However, we know that we cannot just look to criminal justice, so in the Domestic Abuse Act 2021 we committed to giving the police new powers to help bring perpetrators to justice and to stop the abuse. Domestic abuse protection notices and orders were a very strong part of the Act. We will be publishing a comprehensive perpetrators strategy, which will set out our approach to detecting, investigating and prosecuting offences involving domestic abuse, assessing and managing that risk, and reducing the risk that individuals will commit further offences. The strategy will form part of the domestic abuse strategy, which is due to be published in the coming months.
We also want to build an evidence base on perpetrators. In the strategy, we committed to creating a “what works” fund to see what is working, with risk assessment and changing behaviours, and to looking at some frankly under-researched areas such as abuse within adolescent relationships. I see the hon. Member for Pontypridd (Alex Davies-Jones) opposite me; we discussed this in the Domestic Abuse Bill Committee. We know that, as part of our wider societal work, we need to focus on what is happening in teenage relationships before the age of 16, when the Act kicks in, so that both adolescents and those over 16 are being looked after in their relationships.
As I hope I have already set out, we are going to be able to deliver this change by ensuring that each of the agencies and parts of the system that are responsible for tackling these crimes plays its part and that they play them together. The policing world and the Government have accepted all the recommendations made in previous HMICFRS inspections. We have already supported the introduction of a national policing lead for violence against women and girls, DCC Maggie Blyth, who is co-ordinating the policing response. She is playing a really important role in policing at the national level, which of course informs local policing on the ground, a point that I know has been emphasised and that I will develop in a moment. That means we have a national policing lead fully dedicated to looking at the police response to these crimes. DCC Blyth has already published a national framework so that police forces have clear and consistent direction.

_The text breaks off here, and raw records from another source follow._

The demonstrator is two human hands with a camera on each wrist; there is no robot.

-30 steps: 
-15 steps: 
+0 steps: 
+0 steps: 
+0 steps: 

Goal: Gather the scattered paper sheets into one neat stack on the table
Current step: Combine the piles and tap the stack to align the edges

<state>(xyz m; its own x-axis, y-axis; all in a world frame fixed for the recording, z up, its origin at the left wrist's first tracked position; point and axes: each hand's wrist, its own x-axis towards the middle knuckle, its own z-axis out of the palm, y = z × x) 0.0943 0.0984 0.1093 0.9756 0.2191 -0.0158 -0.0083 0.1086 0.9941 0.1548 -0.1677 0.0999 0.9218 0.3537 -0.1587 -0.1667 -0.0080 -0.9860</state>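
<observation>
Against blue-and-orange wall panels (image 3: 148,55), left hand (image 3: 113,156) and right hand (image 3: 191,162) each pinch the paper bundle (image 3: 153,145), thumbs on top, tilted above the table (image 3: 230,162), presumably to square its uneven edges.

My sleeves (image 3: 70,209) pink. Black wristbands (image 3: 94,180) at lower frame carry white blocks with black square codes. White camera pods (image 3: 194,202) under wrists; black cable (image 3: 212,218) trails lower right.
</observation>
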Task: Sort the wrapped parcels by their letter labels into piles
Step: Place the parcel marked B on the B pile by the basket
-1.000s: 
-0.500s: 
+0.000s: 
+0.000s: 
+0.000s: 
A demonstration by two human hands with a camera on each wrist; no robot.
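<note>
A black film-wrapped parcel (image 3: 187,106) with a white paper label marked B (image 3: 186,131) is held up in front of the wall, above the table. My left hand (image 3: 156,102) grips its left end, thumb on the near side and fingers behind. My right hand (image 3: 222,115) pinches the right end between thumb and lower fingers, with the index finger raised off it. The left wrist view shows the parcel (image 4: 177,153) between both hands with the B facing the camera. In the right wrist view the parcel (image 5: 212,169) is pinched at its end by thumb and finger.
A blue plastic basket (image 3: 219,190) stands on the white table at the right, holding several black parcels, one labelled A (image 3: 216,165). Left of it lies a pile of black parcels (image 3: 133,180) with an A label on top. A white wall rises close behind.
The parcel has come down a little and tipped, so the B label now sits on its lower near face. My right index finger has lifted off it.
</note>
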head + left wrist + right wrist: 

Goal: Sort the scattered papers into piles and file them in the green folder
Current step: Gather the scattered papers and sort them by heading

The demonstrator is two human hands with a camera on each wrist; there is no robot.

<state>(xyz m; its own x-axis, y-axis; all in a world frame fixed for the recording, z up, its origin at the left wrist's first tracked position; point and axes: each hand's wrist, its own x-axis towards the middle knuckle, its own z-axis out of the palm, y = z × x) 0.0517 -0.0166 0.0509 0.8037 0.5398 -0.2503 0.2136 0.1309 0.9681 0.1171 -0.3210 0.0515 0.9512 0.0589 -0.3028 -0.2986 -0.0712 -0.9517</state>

We have also taken the opportunity in the Police, Crime, Sentencing and Courts Bill to ensure that it is clear that domestic abuse and sexual offences are included in the definition of serious violence when local areas are determining how to fulfil their duty under the new serious violence duty in that Bill. This is a significant step forward at local level. I know that there have been grave concerns, particularly in recent weeks, about incidents of police attitudes and behaviour. The Home Secretary has commissioned a two-phase independent inquiry chaired by Dame Elish Angiolini QC to investigate the issues raised by events last year and also to scrutinise the robustness of vetting practices, professional standards, discipline and workplace behaviour. That is important work that needs to be done to help to restore public trust.
The hon. Member for Chesterfield (Mr Perkins) intervened on the right hon. Member for Normanton, Pontefract and Castleford to ask about the pressure on courts. I think the Opposition acknowledge the impact that the pandemic has had on the criminal justice system and on our ability to run courts. We kept the criminal justice system and the family courts operating for the most vulnerable cases through the pandemic. I must correct him on one point. I am told that court backlogs were 19% higher in the last year of the Labour Government than under the Conservative Government in February 2020, just before the pandemic. However, I understand the spirit in which he raised that point. I am pleased—although not complacent—that the pandemic backlog in magistrates courts is well on the way to being resolved, and significant changes are being made in the Crown courts as well.
I turn now to the motion’s emphasis on rape cases and investigations. The reason I want to focus specifically on this is that it is such an important part of the Government’s overall work to tackle violence against women and girls. For reasons that have been debated previously, there are significant issues at every stage of the criminal justice process, and we are determined to tackle them. We have a highly focused programme of work looking specifically at the investigation and prosecution of allegations of rape. It is called the end-to-end rape review report and action plan. We took a hard and honest look at how the criminal justice system deals with rape, and we are clear that into many instances it is simply not good enough.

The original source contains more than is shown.